> **WHAT YOU SHOULD DO**
Please set down each line of the data again, unchanged.
---------- RECORDED INFORMATION ----------
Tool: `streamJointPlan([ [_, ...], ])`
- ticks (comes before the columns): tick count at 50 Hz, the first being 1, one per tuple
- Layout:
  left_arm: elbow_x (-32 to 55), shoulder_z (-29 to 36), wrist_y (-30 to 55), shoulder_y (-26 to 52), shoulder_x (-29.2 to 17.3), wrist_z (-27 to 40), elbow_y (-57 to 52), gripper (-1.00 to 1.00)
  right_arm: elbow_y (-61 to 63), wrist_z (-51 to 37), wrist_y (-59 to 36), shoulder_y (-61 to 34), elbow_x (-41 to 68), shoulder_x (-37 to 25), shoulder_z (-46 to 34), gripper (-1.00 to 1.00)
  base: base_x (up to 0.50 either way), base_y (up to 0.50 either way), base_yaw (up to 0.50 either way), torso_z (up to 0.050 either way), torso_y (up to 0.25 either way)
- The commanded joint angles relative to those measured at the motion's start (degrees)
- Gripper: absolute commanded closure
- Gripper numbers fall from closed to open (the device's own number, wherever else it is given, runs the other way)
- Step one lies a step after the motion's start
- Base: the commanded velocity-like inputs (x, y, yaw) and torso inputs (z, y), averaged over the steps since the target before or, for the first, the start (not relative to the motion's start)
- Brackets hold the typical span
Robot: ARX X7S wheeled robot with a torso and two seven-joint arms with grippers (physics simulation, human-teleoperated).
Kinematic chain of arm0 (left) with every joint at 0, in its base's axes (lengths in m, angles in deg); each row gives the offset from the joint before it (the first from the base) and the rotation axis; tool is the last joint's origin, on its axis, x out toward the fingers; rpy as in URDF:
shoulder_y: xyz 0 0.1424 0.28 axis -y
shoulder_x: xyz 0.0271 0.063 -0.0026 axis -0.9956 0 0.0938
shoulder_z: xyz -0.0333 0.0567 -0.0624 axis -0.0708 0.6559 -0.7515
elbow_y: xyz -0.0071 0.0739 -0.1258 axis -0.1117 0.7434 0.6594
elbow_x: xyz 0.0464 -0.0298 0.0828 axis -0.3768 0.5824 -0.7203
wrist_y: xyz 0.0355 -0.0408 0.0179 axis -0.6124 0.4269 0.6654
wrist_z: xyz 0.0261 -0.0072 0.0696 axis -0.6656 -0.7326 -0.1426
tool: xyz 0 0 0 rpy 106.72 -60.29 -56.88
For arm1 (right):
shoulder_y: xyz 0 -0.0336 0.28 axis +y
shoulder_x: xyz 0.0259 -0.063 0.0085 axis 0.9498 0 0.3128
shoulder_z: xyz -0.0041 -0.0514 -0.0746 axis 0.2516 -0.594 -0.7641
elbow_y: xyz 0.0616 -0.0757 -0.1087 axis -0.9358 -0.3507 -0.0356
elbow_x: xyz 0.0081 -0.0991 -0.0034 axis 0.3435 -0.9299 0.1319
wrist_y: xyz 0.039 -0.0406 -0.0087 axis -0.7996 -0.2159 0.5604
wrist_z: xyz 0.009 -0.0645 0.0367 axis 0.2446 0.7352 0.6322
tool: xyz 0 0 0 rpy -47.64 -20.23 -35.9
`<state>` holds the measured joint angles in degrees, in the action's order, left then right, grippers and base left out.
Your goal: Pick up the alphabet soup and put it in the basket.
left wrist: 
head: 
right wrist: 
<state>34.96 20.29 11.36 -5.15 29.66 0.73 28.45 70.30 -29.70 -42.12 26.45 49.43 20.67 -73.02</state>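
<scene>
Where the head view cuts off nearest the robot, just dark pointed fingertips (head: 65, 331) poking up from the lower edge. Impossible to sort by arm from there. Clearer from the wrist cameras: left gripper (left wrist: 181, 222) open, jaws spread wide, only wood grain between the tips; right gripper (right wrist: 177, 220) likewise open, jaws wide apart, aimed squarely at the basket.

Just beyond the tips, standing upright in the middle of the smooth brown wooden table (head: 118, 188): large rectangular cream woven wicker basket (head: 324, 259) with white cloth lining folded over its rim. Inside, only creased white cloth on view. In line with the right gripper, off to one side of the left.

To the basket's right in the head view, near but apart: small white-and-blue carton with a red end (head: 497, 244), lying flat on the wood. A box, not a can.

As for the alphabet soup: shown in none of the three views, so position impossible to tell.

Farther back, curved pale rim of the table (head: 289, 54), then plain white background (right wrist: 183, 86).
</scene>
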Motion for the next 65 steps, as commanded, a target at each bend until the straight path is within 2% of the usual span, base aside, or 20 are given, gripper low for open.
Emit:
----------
> **OUTPUT**
Tool: `streamJointPlan([ [_, ...], ])`
- ticks (comes before the columns): tick count at 50 Hz, the first being 1, one per tuple
- Layout:
  left_arm: elbow_x (-32 to 55), shoulder_z (-29 to 36), wrist_y (-30 to 55), shoulder_y (-26 to 52), shoulder_x (-29.2 to 17.3), wrist_z (-27 to 40), elbow_y (-57 to 52), gripper (-1.00 to 1.00)
  right_arm: elbow_y (-61 to 63), wrist_z (-51 to 37), wrist_y (-59 to 36), shoulder_y (-61 to 34), elbow_x (-41 to 68), shoulder_x (-37 to 25), shoulder_z (-46 to 34), gripper (-1.00 to 1.00)
  base: base_x (up to 0.50 either way), base_y (up to 0.50 either way), base_yaw (up to 0.50 either way), torso_z (up to 0.050 either way), torso_y (up to 0.25 either way)
- The commanded joint angles relative to those measured at the motion's start (degrees)
- Gripper: absolute commanded closure
- Gripper numbers fall from closed to open (the device's own number, wherever else it is given, runs the other way)
- Step one lies a step after the motion's start
- Base: the commanded velocity-like inputs (x, y, yaw) and torso inputs (z, y), averaged over the steps since the target before or, for the first, the start (not relative to the motion's start)
- Brackets hold the typical span
Robot: ARX X7S wheeled robot with a torso and two seven-joint arms with grippers (physics simulation, human-teleoperated).
Kinematic chain of arm0 (left) with every joint at 0, in its base's axes (lengths in m, angles in deg); each row gives the offset from the joint before it (the first from the base) and the rotation axis; tool is the last joint's origin, on its axis, x out toward the fingers; rpy as in URDF:
shoulder_y: xyz 0 0.1424 0.28 axis -y
shoulder_x: xyz 0.0271 0.063 -0.0026 axis -0.9956 0 0.0938
shoulder_z: xyz -0.0333 0.0567 -0.0624 axis -0.0708 0.6559 -0.7515
elbow_y: xyz -0.0071 0.0739 -0.1258 axis -0.1117 0.7434 0.6594
elbow_x: xyz 0.0464 -0.0298 0.0828 axis -0.3768 0.5824 -0.7203
wrist_y: xyz 0.0355 -0.0408 0.0179 axis -0.6124 0.4269 0.6654
wrist_z: xyz 0.0261 -0.0072 0.0696 axis -0.6656 -0.7326 -0.1426
tool: xyz 0 0 0 rpy 106.72 -60.29 -56.88
For arm1 (right):
shoulder_y: xyz 0 -0.0336 0.28 axis +y
shoulder_x: xyz 0.0259 -0.063 0.0085 axis 0.9498 0 0.3128
shoulder_z: xyz -0.0041 -0.0514 -0.0746 axis 0.2516 -0.594 -0.7641
elbow_y: xyz 0.0616 -0.0757 -0.1087 axis -0.9358 -0.3507 -0.0356
elbow_x: xyz 0.0081 -0.0991 -0.0034 axis 0.3435 -0.9299 0.1319
wrist_y: xyz 0.039 -0.0406 -0.0087 axis -0.7996 -0.2159 0.5604
wrist_z: xyz 0.009 -0.0645 0.0367 axis 0.2446 0.7352 0.6322
tool: xyz 0 0 0 rpy -47.64 -20.23 -35.9
`<state>` holds the measured joint angles in degrees, in the action's order, left then right, grippers and base left out.
Your goal: Pick up the alphabet soup and put it in the basket.
left wrist: 
head: 
right wrist: 
<state>34.96 20.29 11.36 -5.15 29.66 0.73 28.45 70.30 -29.70 -42.12 26.45 49.43 20.67 -73.02</state>
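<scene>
Where the head view cuts off nearest the robot, just dark pointed fingertips (head: 65, 331) poking up from the lower edge. Impossible to sort by arm from there. Clearer from the wrist cameras: left gripper (left wrist: 181, 222) open, jaws spread wide, only wood grain between the tips; right gripper (right wrist: 177, 220) likewise open, jaws wide apart, aimed squarely at the basket.

Just beyond the tips, standing upright in the middle of the smooth brown wooden table (head: 118, 188): large rectangular cream woven wicker basket (head: 324, 259) with white cloth lining folded over its rim. Inside, only creased white cloth on view. In line with the right gripper, off to one side of the left.

To the basket's right in the head view, near but apart: small white-and-blue carton with a red end (head: 497, 244), lying flat on the wood. A box, not a can.

As for the alphabet soup: shown in none of the three views, so position impossible to tell.

Farther back, curved pale rim of the table (head: 289, 54), then plain white background (right wrist: 183, 86).
</scene>
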Motion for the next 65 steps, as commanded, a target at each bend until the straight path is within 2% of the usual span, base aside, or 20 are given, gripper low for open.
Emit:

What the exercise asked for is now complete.